Between 1990 and 1994, apartheid was abolished, “nonwhite” South Africans were enfranchised, and the ANC gained control of the government. For the first time, a Black president was elected: revolutionary leader and anti-apartheid activist Nelson Mandela. Despite these momentous victories, however, apartheid still remains in all but name. While South Africa is the second richest country in Africa and is one of the fastest developing countries in the world, it is also the world’s most unequal nation. An elite class almost entirely comprised of the descendants of the white Afrikaners, who now only make up 7.9% of the population, reaps the fruits of the labor of the descendants of those up until recently designated as “nonwhite.” Among the beneficiaries of this system has been one Elon Musk, whose father owned an emerald mine in Zambia which funded a lavish lifestyle at the top of the South African food chain and provided a young Elon with substantial capital to pay for an top private education and found several startups including Zip2 and PayPal.


The self-perpetuating mechanisms through which wealth maintains its concentration cannot be eliminated through political enfranchisement alone--our own experience in the United States is evidence enough. It is nothing more than fantasy to think that the extension of equal political rights after hundreds of years of inequality in all aspects of life, absent any sort of socioeconomic reparations, will achieve anything other than the de facto maintenance of the previously existing systems of oppression.

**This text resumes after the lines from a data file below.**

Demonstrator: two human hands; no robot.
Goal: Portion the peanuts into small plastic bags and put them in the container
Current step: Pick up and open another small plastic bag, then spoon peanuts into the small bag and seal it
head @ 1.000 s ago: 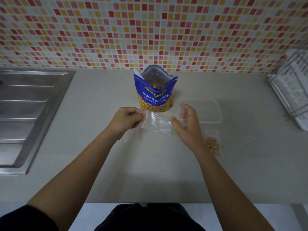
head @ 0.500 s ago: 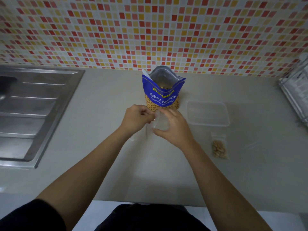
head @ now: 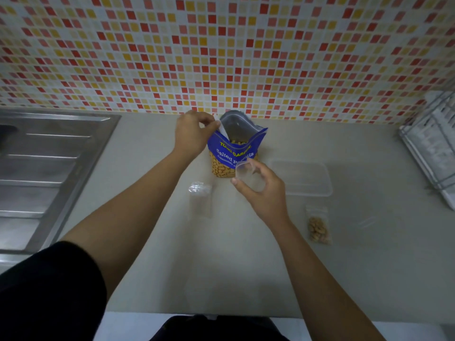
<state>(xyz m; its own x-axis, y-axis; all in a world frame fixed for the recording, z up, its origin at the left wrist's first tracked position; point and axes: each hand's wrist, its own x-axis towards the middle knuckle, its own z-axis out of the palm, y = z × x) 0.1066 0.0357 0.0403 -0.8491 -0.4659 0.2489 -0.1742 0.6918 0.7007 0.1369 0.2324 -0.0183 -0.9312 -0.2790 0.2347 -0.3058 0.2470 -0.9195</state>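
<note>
A wall of small red, orange, yellow and white mosaic tiles (head: pixel 246 57) fills the upper half; below it runs a pale beige countertop (head: pixel 246 267), its near edge partly hidden behind both forearms and a dark sleeve. The stainless steel sink drainer (head: pixel 44 168) is cut off at the left border; a white wire dish rack (head: pixel 433 148) is cut off at the right, its contents too blurred to name.

A shallow clear rectangular plastic container (head: pixel 327 183) sits on the counter just right of the blue stand-up pouch of salted peanuts (head: pixel 234 153); the pouch stands upright with its mouth open, nuts showing through its lower window, part of the lettering covered.

The left hand (head: pixel 192 136) pinches the pouch's top left corner between thumb and fingers. The right hand (head: pixel 266 193) is curled round a small clear plastic bag (head: pixel 246 173) held just in front of the pouch; the film is hard to trace, though its top looks open.

A small stack of empty clear bags (head: pixel 200 195) lies between the forearms; a little sealed bag of peanuts (head: pixel 318 228) lies near the container, outside it.
</note>
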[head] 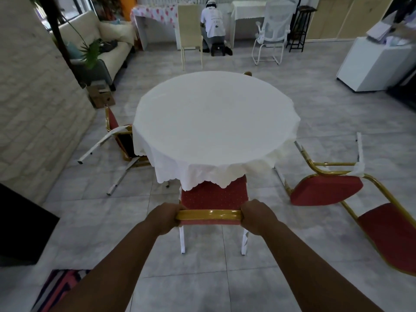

In this vein, the governance of the ANC has not acted to reverse the systematic inequality that has defined South African history. While employment, education, transportation, and housing are no longer legally segregated, they may as well be. The apartheid-era townships remain populated by Black South Africans, while opportunities for social mobility are near nonexistent. The World Economic Forum ranks the South African education system as 126th out of a total 138 countries studied. Combined with the stunning level of wealth inequality, white South Africans often have the ability to attend the prestigious South African universities that are among the most reputed post-secondary educational institutions in Africa, which allows them more opportunities for employment and higher levels of income.


What’s more, attempts to level the socioeconomic playing field have been stifled rather than encouraged by the ANC. Most notably, federal police violently subjugated overwhelmingly poor Black striking platinum mine workers making the equivalent of less than three hundred dollars a month in the 2012 Marikana massacre. In total, forty-seven people, most of them striking miners, were killed in a declaration of state policy to side with the (predominately white) interests of capital over the population the South African government is supposed to represent.


All of that is not to say we should be disillusioned with the potential for progress that is so evident all around us. The lesson, rather, is that progress is not something that will passively accumulate with the passage of time and that we must safeguard against the name of progress being diluted to maintain a corrupt and unjust status quo. If we can recognize the nature of that which has historically subdued progress, we can take the crucial first step toward breaking the cycle of history that has slowed our advancement in the direction of equality in all walks of life.